BAE Systems is ‘certainly, one of the most, if not the most immoral company on the planet’ as it ‘singlehandedly contributes to extraordinary immiseration and suffering around the world’.

Not only is it beginning to look like involvement in the education system is able to be bought on the same basis but there is no doubt that the cosy and intertwined relationship between the UK state and arms trade, under the mask of national interests, means that the UK government turns a blind eye to human rights abuses and is complicit in them, as this one example illustrates.

Perhaps the most succinct statement on the immorality of arms companies comes from Andrew Feinstein, author or The Shadow World: Inside the Global Arms Trade.
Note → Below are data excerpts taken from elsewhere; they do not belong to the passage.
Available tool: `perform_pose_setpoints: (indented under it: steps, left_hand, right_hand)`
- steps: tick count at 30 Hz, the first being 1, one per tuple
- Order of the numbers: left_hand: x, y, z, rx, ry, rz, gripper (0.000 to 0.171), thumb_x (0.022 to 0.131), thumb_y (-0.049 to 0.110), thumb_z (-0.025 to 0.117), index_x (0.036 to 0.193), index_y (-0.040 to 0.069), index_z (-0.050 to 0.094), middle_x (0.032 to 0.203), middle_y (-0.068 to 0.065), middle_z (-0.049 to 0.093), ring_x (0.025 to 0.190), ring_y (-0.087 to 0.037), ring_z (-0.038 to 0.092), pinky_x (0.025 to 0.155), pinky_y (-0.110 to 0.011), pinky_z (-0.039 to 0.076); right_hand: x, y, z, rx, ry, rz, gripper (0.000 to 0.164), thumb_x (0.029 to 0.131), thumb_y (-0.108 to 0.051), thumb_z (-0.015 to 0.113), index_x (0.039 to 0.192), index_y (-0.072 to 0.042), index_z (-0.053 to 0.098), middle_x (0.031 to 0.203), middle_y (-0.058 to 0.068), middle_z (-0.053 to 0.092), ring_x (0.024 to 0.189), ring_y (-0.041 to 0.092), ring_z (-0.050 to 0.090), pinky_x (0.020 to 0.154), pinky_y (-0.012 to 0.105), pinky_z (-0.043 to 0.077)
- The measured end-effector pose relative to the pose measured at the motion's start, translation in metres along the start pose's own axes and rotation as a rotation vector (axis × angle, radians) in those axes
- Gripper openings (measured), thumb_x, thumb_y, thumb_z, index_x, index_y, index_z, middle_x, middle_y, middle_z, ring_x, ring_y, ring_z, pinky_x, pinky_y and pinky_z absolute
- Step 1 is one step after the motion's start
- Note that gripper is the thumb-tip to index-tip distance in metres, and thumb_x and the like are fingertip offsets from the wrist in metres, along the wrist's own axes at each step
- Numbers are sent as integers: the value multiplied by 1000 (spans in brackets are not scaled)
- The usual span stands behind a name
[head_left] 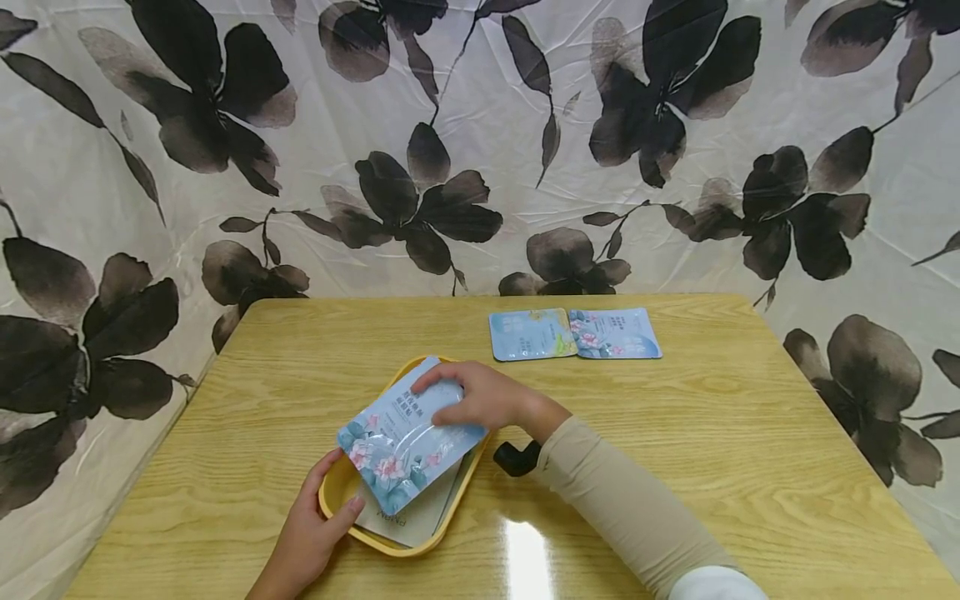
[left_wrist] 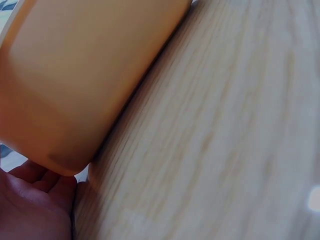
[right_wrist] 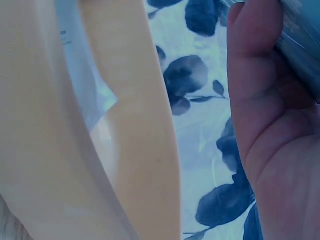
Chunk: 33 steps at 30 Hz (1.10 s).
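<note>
Pale blue, flat rectangular packet with a glossy face and pink flowers is being held over a yellow, round-cornered plastic tray, covering much of its opening. Its long axis is running aslant from the tray's near-left side toward the far-right; the flowered end is pointing near-left, the lettered end far-right. Whether it is touching the tray's rim, I can't tell. The person's right hand is gripping the packet near its far-right end, thumb and forefinger partly spread, the other fingers mostly out of my sight. The left hand is holding the tray's near-left side, thumb lying over the rim, fingers bending against the outer wall. Inside the tray, under the packet, a flat grey-green pack with dark lettering is lying. Beyond the tray and rightward, a light blue packet with yellow-green print and a light blue flowered packet are lying edge to edge on the yellow wood-grained table.
</note>
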<state>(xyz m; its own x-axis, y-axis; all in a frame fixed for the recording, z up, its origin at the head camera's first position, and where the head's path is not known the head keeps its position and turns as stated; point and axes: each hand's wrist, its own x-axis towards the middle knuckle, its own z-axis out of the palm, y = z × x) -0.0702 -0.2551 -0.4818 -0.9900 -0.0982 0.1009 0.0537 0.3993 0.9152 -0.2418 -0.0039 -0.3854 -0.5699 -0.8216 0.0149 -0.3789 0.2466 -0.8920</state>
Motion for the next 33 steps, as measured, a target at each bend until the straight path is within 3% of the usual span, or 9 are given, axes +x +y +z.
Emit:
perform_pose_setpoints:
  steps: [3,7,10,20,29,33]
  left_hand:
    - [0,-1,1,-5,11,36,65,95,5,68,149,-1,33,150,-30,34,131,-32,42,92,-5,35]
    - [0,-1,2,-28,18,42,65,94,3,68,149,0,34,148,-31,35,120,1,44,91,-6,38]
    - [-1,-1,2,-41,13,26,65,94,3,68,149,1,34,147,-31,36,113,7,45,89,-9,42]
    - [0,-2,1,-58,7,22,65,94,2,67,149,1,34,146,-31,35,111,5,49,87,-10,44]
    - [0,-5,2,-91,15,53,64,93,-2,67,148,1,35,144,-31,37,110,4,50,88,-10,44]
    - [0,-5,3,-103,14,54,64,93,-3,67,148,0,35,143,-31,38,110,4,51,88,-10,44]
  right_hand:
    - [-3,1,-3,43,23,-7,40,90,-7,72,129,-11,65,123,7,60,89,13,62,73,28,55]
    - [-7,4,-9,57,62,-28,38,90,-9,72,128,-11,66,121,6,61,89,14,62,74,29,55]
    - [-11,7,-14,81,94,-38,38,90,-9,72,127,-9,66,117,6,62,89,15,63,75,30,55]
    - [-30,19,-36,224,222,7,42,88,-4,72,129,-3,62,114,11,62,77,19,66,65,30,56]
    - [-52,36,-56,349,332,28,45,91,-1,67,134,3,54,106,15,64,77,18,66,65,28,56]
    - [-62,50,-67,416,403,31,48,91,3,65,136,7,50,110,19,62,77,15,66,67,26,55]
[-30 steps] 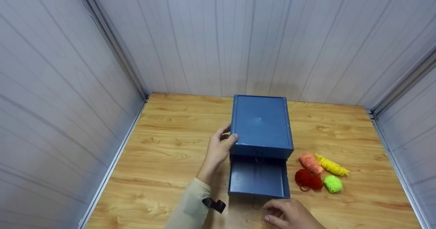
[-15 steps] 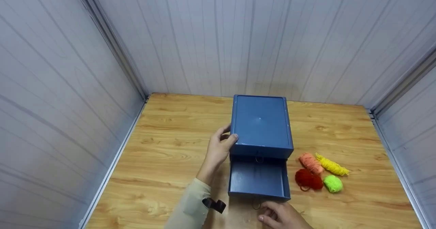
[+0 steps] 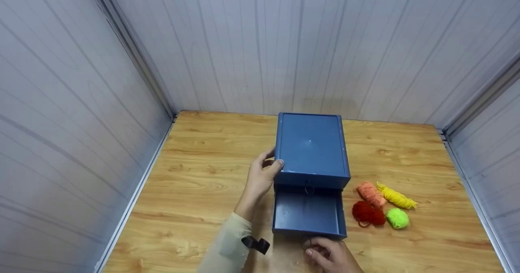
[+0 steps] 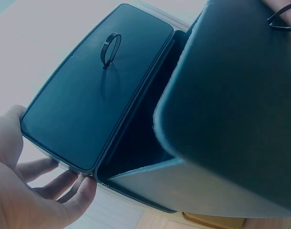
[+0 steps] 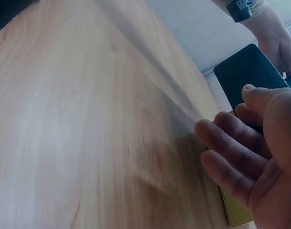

Not only is BAE Systems, ‘certainly, one of the most, if not the most immoral company on the planet’ as it ‘singlehandedly contributes to extraordinary immiseration and suffering around the world’ but he details how corruption and government protection and privileging of such companies have allowed the arms trade to corrode ‘British democracy and rule of law’.

This privileging has also allowed the military and commercial interests linked to the arms trade to become embedded into our education system. This development and the inappropriateness of this relationship are similarly unscrutinised and the implications are not thought through. We need to protest against this whitewashing and influence as we protest against the arms trade and the far-reaching damage that it causes through the operation of its core business.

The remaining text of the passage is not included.